FIFA President Sepp Blatter (R) shakes hands with Palestinian coaches.
The Israel Security Agency (Shin Bet) on Wednesday announced that it had provided the IDF’s legal division with evidence to indict a Palestinian soccer player for meetings with a Hamas terrorist in Qatar, which he covered up as part of his team’s soccer tour.
The statement said that Samah Fares Muhamed Marava, 22, and Kalkilya resident, left Israel with his team on their soccer tour on April 15.
The Shin Bet said that while in Qatar, Marava met with Talal Ibrahim Abd al-Rahman Sarim, part of Hamas’ military wing, who was previously sentenced to life in prison in Israel, but released and deported as part of the Schalit prisoner exchange.
The statement said that since his release, Sarim has reconnected with Hamas and is involved with its military operations in the field.
During his interrogation, Marava said that before he left for Qatar, Muad Yusef Hasan Sarim, a senior Hamas operative in Kalkilya, approached him about meeting with Talal Sarim during his trip, the Shin Bet said.
During Marava’s meeting with Talal Sarim, said the statement, Marava received money, a cellphone and written messages that Talal Sarim asked him to bring to Hamas operatives in Kalkilya. This was later confirmed by Muad Sarim who was arrested on May 21.
The Shin Bet accused Marava of “cynically exploiting” his status as a soccer player to leave the country and make contacts with foreign Hamas agents and arrested him on April 28, upon his return to Israel.
On Tuesday, following the arrest, Culture and Sports Minister Limor Livnat sent a letter of protest to Federation Internationale de Footbal Association (FIFA) president Josef Blatter to update him regarding the incident and impending criminal charges.
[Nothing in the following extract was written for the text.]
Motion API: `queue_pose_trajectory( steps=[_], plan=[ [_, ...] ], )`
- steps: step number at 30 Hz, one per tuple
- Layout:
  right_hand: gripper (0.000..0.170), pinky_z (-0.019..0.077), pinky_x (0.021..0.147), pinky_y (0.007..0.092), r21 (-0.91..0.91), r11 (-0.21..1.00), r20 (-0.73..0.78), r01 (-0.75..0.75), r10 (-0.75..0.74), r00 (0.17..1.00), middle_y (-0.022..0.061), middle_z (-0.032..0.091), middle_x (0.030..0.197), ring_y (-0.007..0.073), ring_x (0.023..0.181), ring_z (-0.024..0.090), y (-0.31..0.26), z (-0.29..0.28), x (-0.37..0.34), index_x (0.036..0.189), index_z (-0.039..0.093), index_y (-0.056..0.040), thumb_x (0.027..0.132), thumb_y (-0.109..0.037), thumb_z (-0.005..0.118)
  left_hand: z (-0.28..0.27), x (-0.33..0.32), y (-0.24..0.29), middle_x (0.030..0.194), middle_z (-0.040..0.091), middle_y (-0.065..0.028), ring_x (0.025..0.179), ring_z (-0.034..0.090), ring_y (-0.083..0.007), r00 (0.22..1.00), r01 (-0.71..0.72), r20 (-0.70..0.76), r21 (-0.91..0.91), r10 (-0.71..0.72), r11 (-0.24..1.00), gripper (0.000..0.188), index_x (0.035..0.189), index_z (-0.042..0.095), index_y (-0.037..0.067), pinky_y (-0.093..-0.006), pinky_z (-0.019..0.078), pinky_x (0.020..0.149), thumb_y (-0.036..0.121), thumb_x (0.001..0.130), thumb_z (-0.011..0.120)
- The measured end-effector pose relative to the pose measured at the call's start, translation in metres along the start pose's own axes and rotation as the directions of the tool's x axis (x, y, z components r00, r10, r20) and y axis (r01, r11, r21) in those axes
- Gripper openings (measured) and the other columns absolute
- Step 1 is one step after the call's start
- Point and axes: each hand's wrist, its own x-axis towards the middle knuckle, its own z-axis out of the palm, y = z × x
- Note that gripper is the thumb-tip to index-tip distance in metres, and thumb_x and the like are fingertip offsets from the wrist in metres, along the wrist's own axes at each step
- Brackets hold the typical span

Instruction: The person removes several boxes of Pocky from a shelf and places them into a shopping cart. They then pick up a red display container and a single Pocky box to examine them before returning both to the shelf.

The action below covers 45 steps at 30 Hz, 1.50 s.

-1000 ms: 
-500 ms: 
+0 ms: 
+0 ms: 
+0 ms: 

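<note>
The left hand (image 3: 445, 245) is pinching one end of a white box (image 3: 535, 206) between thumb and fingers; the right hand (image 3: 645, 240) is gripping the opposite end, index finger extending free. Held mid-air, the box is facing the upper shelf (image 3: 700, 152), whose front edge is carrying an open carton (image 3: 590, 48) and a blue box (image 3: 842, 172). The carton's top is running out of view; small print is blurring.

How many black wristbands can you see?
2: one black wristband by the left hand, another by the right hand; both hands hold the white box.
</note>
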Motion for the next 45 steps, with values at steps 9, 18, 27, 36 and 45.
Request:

The letter referenced Blatter’s meeting with Prime Minister Binyamin Netanyahu two weeks ago over the Palestinians’ ongoing complaints that Israel hampers their national soccer team’s ability to travel internationally for matches.
The Palestinians have pushed for Israel to be thrown out of FIFA due to their complaints, while Israel has responded that it works hard to allow traveling abroad, but that some trips get restricted for serious security concerns.
Livnat said that while “the State of Israel does not mix politics with sports,” FIFA must recognize that Marava’s acts were “aimed at harming the security” of Israel and its civilians.
The minister wrote: “I am confident that you will find this information worrisome and constituting clear evidence of the misuse of sports in a fashion that threatens the security of Israeli civilians.”
She said she was looking to the Palestinian Authority to denounce the incident.